▶ _What you have to do_
Among the lines below, copy each one in which "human" appears.

▶ _Material for this task_
--------------------
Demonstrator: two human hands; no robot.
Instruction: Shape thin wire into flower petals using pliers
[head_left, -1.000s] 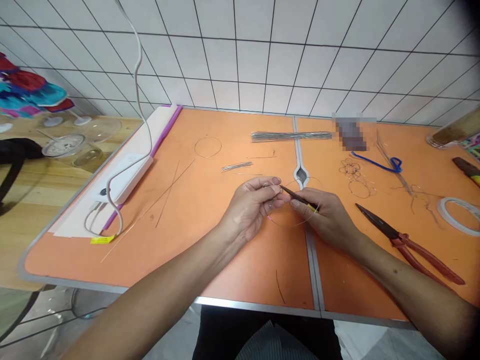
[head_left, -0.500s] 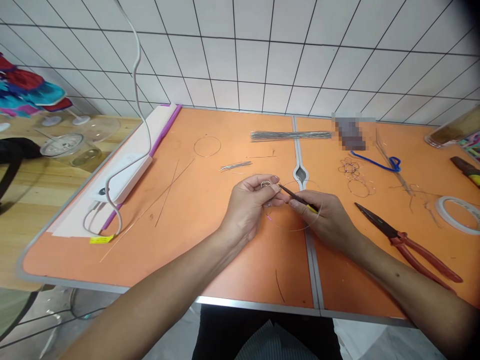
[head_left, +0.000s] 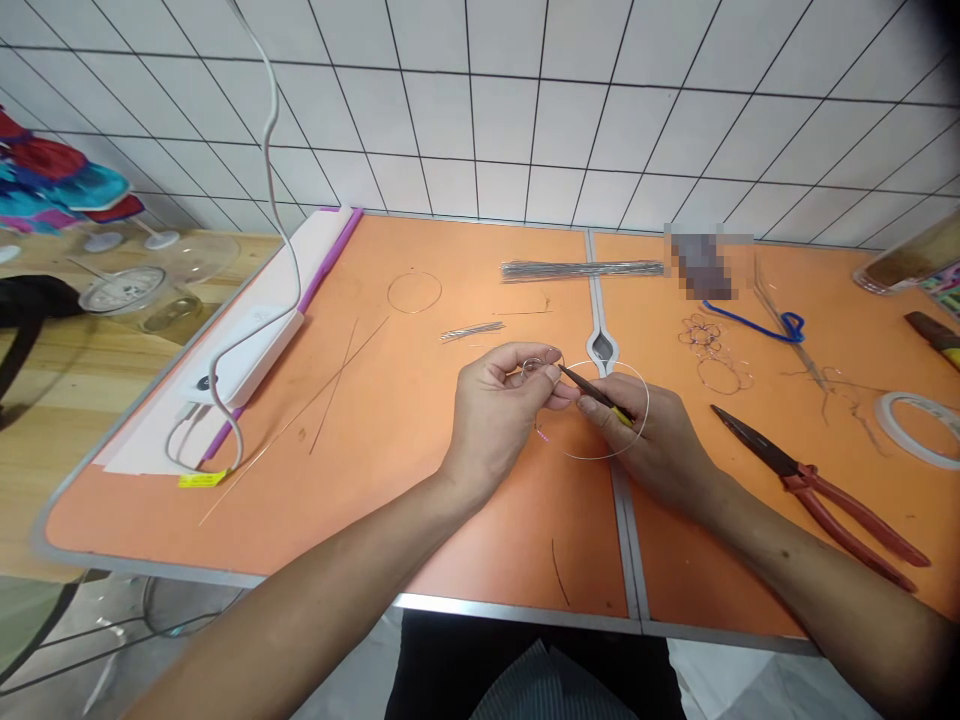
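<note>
My left hand (head_left: pixel 504 400) pinches a thin wire ring (head_left: pixel 646 395) where small wire loops bunch at the fingertips. The ring's large curve passes in front of my right hand (head_left: pixel 646 415). That hand is closed round small pliers (head_left: pixel 596 390) with dark jaws and a bit of yellow on the handle. The jaw tips meet the wire beside my left thumb; exactly what they grip is too small to tell. A short pink end (head_left: pixel 541 435) dangles below my left fingers.
Red-handled long-nose pliers (head_left: pixel 795 475) lie right of my right forearm. Behind my hands are a bundle of straight wires (head_left: pixel 555 271) and a short bundle (head_left: pixel 472 331). Wire flowers (head_left: pixel 701 335), a white tape roll (head_left: pixel 919 430) and a power strip (head_left: pixel 247 365) also lie on the orange table (head_left: pixel 420 430).
The wire ring has shifted and turned slightly, so its curve shows more clearly over my right hand. My left hand has tilted a little upward. Both grips stay the same.
</note>
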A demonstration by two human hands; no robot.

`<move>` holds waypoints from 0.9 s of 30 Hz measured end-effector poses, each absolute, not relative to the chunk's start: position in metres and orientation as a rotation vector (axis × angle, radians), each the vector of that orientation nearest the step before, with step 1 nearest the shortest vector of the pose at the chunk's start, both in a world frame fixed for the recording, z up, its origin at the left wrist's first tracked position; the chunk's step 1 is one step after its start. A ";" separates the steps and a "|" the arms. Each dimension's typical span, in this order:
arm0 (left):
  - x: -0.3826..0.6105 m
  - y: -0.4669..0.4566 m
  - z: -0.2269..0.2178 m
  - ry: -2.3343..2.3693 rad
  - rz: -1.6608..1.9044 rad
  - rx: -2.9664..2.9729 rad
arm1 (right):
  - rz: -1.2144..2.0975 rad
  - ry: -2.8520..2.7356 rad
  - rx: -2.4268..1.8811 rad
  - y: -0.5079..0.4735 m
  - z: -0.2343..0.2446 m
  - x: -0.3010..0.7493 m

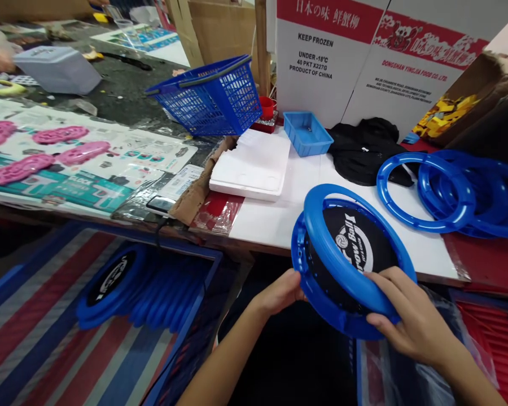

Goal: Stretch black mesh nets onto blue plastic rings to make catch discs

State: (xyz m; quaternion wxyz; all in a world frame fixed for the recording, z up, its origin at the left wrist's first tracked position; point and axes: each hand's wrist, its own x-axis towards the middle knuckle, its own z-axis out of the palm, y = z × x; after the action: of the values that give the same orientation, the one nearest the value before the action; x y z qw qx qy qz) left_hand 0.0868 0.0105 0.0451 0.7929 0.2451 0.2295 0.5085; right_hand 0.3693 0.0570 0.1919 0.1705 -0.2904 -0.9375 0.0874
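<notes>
I hold a round blue disc [322, 248] with a black fabric centre printed with a white ball logo, tilted in front of the table edge. A loose blue ring lies on its upper face, slightly off the lower blue frame. My left hand [279, 293] grips the disc's lower left rim with curled fingers. My right hand [406, 321] presses on the lower right rim, fingers wrapped over the ring. Several more blue rings [449, 192] are stacked on the white table [279, 220] at the right.
A row of finished blue discs [122, 287] stands in a striped bin at lower left. On the table are a white foam slab [254, 163], a small blue tray [307, 132], a blue basket [211, 98], black cloth [364, 152], a cardboard box [364, 62] and pink parts [46, 149].
</notes>
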 end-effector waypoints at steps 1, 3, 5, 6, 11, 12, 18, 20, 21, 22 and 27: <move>0.085 0.012 0.047 0.515 1.122 0.547 | 0.275 -2.638 -0.828 0.059 0.202 0.370; 0.080 0.018 0.052 0.544 1.230 0.519 | 0.318 -2.573 -0.838 0.065 0.220 0.375; 0.076 0.024 0.061 0.527 1.288 0.414 | 0.363 -2.484 -0.877 0.073 0.236 0.382; 0.076 0.025 0.068 0.512 1.293 0.373 | 0.385 -2.436 -0.903 0.078 0.243 0.386; 0.095 0.021 0.125 0.475 1.320 0.526 | 0.479 -2.214 -1.013 0.098 0.284 0.388; 0.102 0.018 0.139 0.470 1.354 0.576 | 0.473 -2.196 -1.026 0.100 0.293 0.384; 0.144 0.008 0.188 0.588 1.606 0.610 | 0.348 -2.516 -0.836 0.094 0.323 0.347; 0.150 0.006 0.188 0.617 1.680 0.572 | 0.369 -2.552 -0.762 0.089 0.316 0.341; 0.151 0.005 0.187 0.623 1.694 0.555 | 0.399 -2.550 -0.740 0.086 0.310 0.339; 0.151 0.004 0.186 0.626 1.695 0.544 | 0.436 -2.543 -0.723 0.085 0.304 0.338; 0.150 -0.005 0.191 0.616 1.682 0.454 | 0.639 -2.557 -0.706 0.079 0.283 0.337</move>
State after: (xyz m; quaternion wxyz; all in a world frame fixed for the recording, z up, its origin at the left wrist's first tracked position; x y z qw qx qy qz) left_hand 0.1496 -0.0046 0.1907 0.6025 0.1959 0.2662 0.7265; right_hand 0.3368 0.0789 0.2833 0.2053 -0.2531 -0.9172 0.2292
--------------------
▶ _Task answer_
Demonstrator: two human hands; no robot.
A demonstration by two human hands; no robot.

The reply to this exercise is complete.